Induced Pluripotent Stem Cell-Based Disease Modeling and Drug Discovery: Can We Recapitulate Cardiovascular Disease on a Culture Dish?

Since induced pluripotent stem (iPS) cells were first generated in 2006, they have been widely established as research platforms for elucidating disease mechanisms and for drug discovery research . Since iPS cells may be generated from somatic cells, such as skin fibroblasts or blood cells, they offer an ethical advantage over embryonic stem cells. In addition, recent progress in stem cell biology has enabled iPS cells to be efficiently differentiated and purified into subtypes of cardiomyocytes, such as ventricular, atrial and nodal cells as well as smooth muscle cells and endothelial cells. Based on these advances, disease-specific iPS cells can be generated from patients with intractable cardiovascular diseases, such as inherited cardiomyopathies, to elucidate the molecular and cellular mechanisms underlying disease onset and/or the pathophysiological process. It is also conceivable that iPS cell-derived cardiomyocytes can be utilized for drug screening. However, such iPS cell-derived cardiomyocytes have not yet proven successful in recapitulating patients’ phenotypes. Although the limiting reasons for this matter may be attributed to “immature” properties of iPS cell-derived cardiomyocytes compared to the native ones, much remain to be solved in this area of research that is quickly gaining traction from researchers.

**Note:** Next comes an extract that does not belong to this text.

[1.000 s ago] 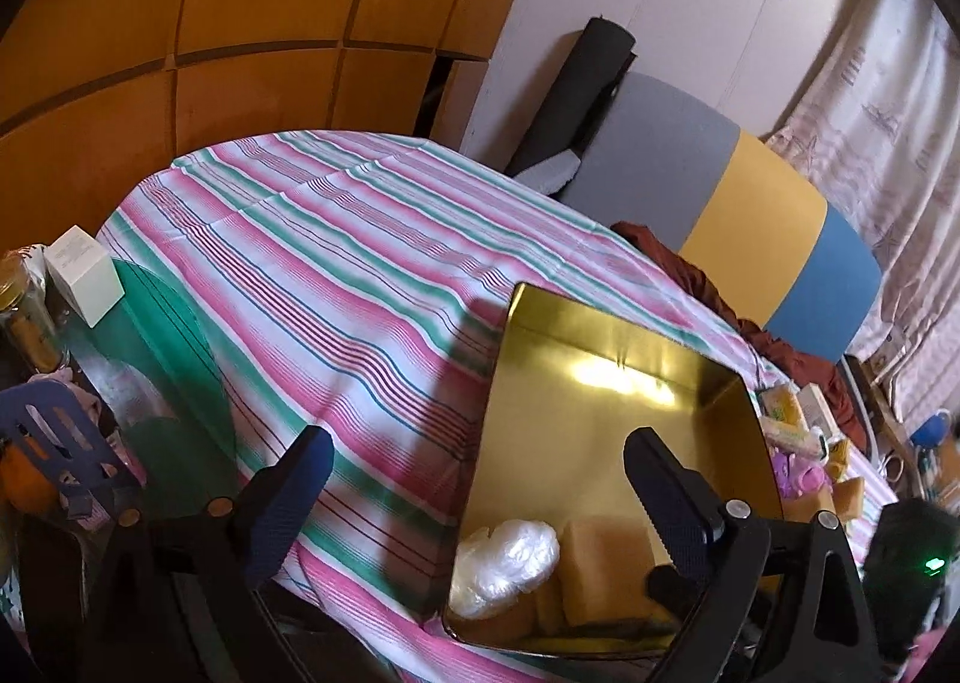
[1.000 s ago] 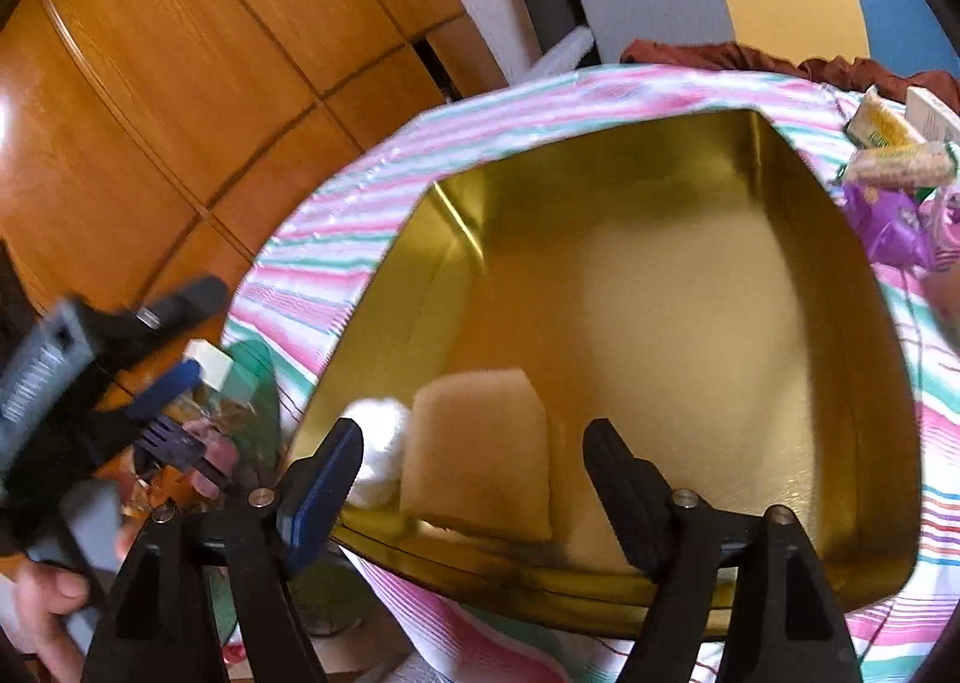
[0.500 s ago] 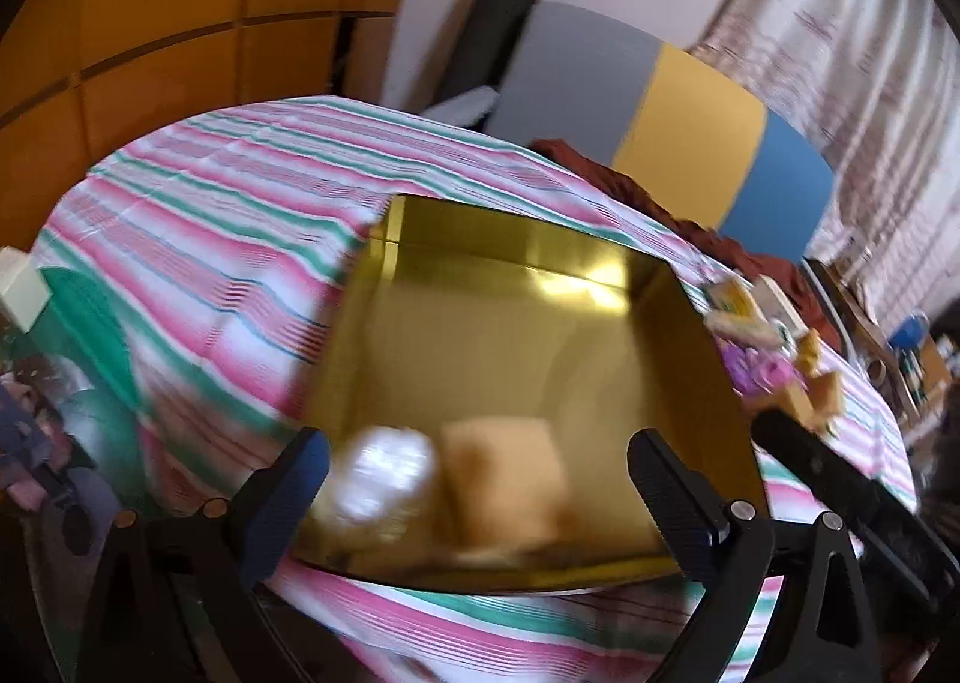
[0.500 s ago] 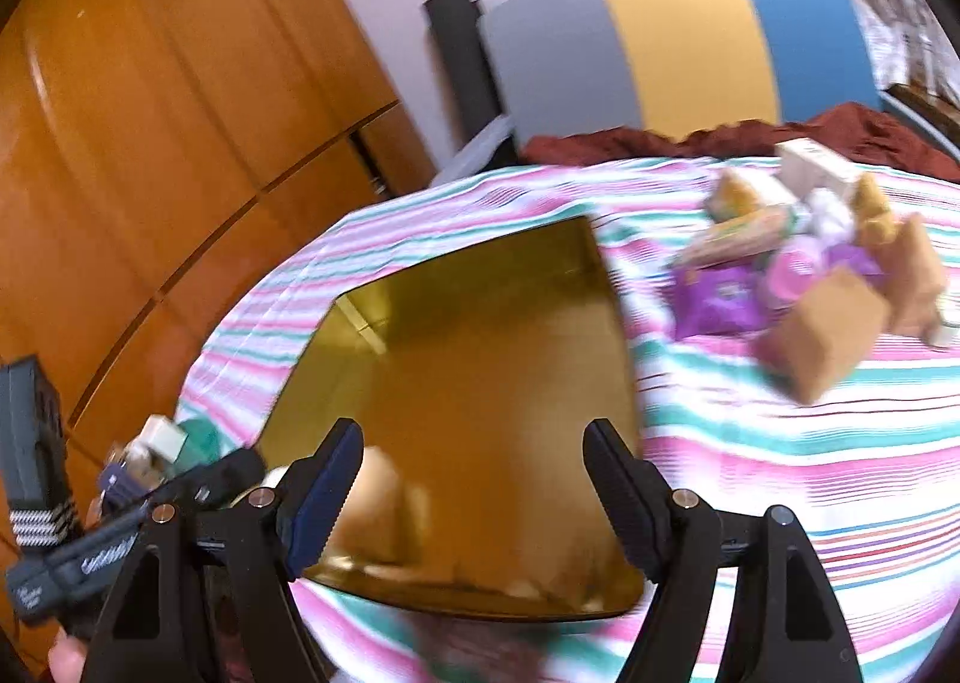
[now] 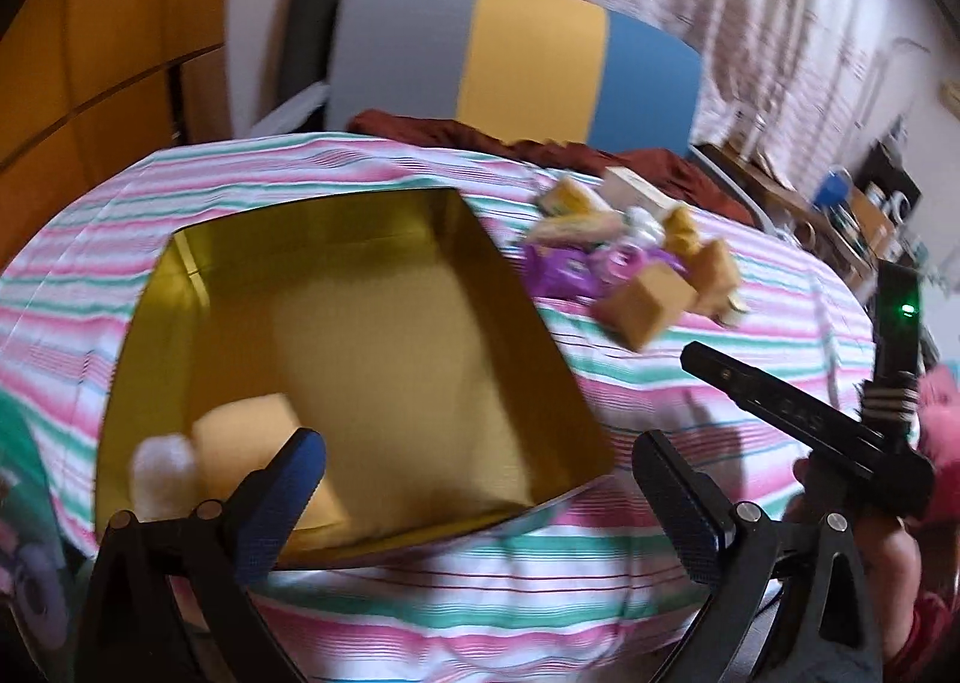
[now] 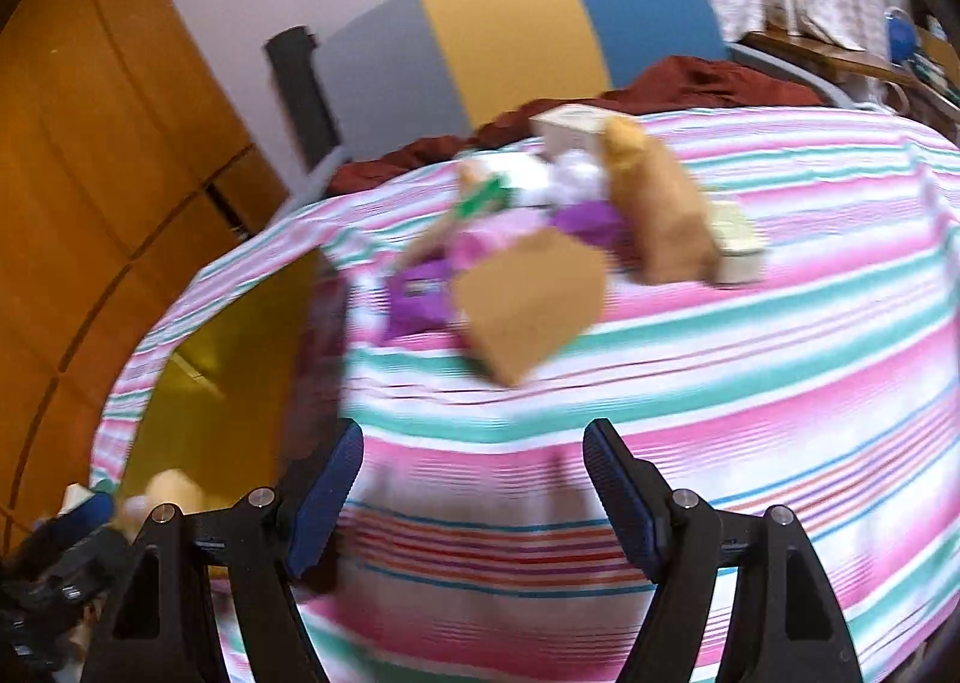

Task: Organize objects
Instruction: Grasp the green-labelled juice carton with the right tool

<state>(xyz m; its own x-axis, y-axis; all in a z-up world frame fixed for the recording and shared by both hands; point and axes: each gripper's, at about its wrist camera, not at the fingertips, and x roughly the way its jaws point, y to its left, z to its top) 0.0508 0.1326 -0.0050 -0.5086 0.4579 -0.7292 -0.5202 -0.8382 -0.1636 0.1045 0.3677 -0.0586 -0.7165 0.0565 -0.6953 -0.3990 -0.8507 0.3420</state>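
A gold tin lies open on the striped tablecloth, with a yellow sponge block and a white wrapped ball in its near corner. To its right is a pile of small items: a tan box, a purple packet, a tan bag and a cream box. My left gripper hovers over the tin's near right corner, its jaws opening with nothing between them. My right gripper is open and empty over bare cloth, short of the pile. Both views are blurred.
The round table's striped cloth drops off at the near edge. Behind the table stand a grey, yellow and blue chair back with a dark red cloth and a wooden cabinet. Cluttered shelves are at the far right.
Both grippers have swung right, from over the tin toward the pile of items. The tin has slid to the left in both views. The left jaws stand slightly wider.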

This Research Topic welcomes papers tackling iPS cell-based disease modeling and/or drug discovery, and that address the above questions related to the cardiovascular field. Sub-topics may include, but are not limited to:
• approaches to elucidate underlying mechanisms of cardiovascular diseases
• methods for phenotypic analyses employing culture systems/techniques to construct physiologically-relevant tissues such as three dimensional organoids.

Review and original research articles will be considered. This Research Topic hopes to foster discussion and potential strategies for iPS cell-based research in the cardiovascular fields.